A major problem though is ARC is not designed for concurrency – LRUs rely on double linked lists which is very much something that only a single thread can modify safely due to the number of pointers that are not aligned in a single cache line, prevent atomic changes.
How to make ARC concurrent
To make this concurrent, I think it’s important to specify the goals:
- Readers must always have a correct “point in time” view of the cache and its data
- Readers must be able to trigger cache inclusions
- Readers must be able to track cache hits accurately
- Readers are isolated from all other readers and writer actions
- Writers must always have a correct “point in time” view
- Writers must be able to rollback changes without penalty
- Writers must be able to trigger cache inclusions
- Writers must be able to track cache hits accurately
- Writers are isolated from all readers
- The cache must maintain correct temporal ordering of items in the cache
- The cache must properly update hit and inclusions based on readers and writers
- The cache must provide ARC semantics for management of items
- The cache must be concurrently readable and transactional
- The overhead compared to single thread ARC is minimal
There are a lot of places to draw inspiration from, and I don’t think I can list – or remember – them all.
My current design uses a per-thread reader cache to allow inclusions, with a channel to asynchronously include and track hits to the write thread. The writer also maintains a local cache of items including markers of removed items. When the writer commits, the channel is drained to a time point T, and actions on the ARC taken.
This means the LRUs are maintained only in a single write thread, but the readers changes are able to influence the caching decisions.
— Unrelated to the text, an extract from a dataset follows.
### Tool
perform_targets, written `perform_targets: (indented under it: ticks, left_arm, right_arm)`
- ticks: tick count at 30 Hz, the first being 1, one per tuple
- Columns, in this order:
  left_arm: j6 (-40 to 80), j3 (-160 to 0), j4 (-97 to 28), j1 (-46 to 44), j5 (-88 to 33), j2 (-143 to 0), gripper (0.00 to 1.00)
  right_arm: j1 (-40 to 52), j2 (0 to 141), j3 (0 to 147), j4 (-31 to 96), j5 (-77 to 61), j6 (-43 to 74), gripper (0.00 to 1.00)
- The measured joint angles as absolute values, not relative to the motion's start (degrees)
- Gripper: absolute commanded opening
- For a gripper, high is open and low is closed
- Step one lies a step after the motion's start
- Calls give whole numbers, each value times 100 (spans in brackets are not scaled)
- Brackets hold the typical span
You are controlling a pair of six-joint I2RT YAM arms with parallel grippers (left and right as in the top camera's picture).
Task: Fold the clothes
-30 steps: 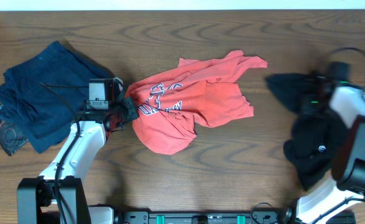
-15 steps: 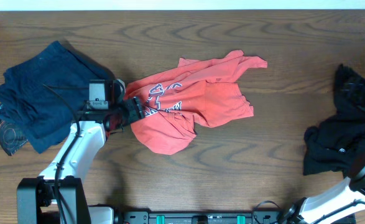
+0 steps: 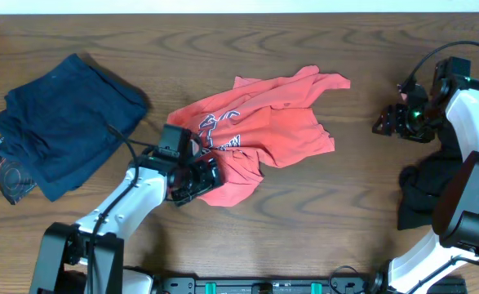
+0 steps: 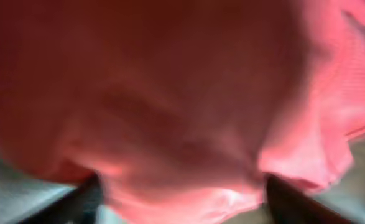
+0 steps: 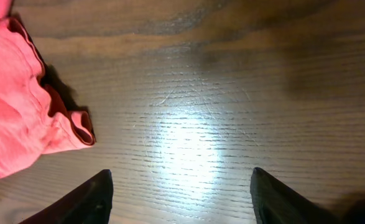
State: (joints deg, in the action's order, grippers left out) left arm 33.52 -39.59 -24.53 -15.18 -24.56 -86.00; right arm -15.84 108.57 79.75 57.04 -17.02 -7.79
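Note:
A crumpled red shirt [image 3: 263, 131] with white print lies at the table's middle. My left gripper [image 3: 205, 173] sits on its lower left part. In the left wrist view red cloth [image 4: 182, 93] fills the frame and bulges between the wide-apart jaws [image 4: 182, 202]. My right gripper [image 3: 383, 124] is open and empty above bare wood, right of the shirt. Its wrist view shows the spread fingers [image 5: 179, 199] and the shirt's edge [image 5: 20, 112] at left. A black garment [image 3: 425, 196] lies bunched at the right edge.
A pile of navy blue clothes [image 3: 55, 122] lies at the far left, with a dark printed piece [image 3: 6, 173] under its front corner. Bare wood table [image 3: 345, 204] shows between the red shirt and the black garment.
My right arm let the black garment drop at the right edge and swung back toward the red shirt, empty. My left gripper moved from the shirt's left edge to its lower left part.

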Motion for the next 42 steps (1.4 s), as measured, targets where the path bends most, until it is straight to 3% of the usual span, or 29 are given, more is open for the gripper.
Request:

To maintain consistency, and extra set is added which is the haunted set, so that a key that has existed at some point can be tracked to identify it’s point in time of eviction and last update so that stale data can never be included by accident.
Limitations and Concerns
Cache missing is very expensive – multiple threads may load the value, the readers must queue the value, and the writer must then act on the queue. Sizing the cache to be large enough is critically important as eviction/missing will have a higher penalty than normal. Optimally the cache will be “as large or larger” than the working set.
But with a concurrent ARC we now have a cache where each reader thread has a thread local cache and the writer is communicated to by channels. This may make the cache’s memory limit balloon to a high amount over a normal cache. To help, an algorithm was developed based on expect cache behaviour for misses and communication to help size the caches of readers and writers.
This is a snapshot of some concurrently readable data structures, and how they are implemented and useful in your projects. Using them in Kanidm, we have already seen excellent performance and scaling of the server, with very little effort for tuning. We plan to adapt these for use in 389 Directory Server, too. Stay tuned!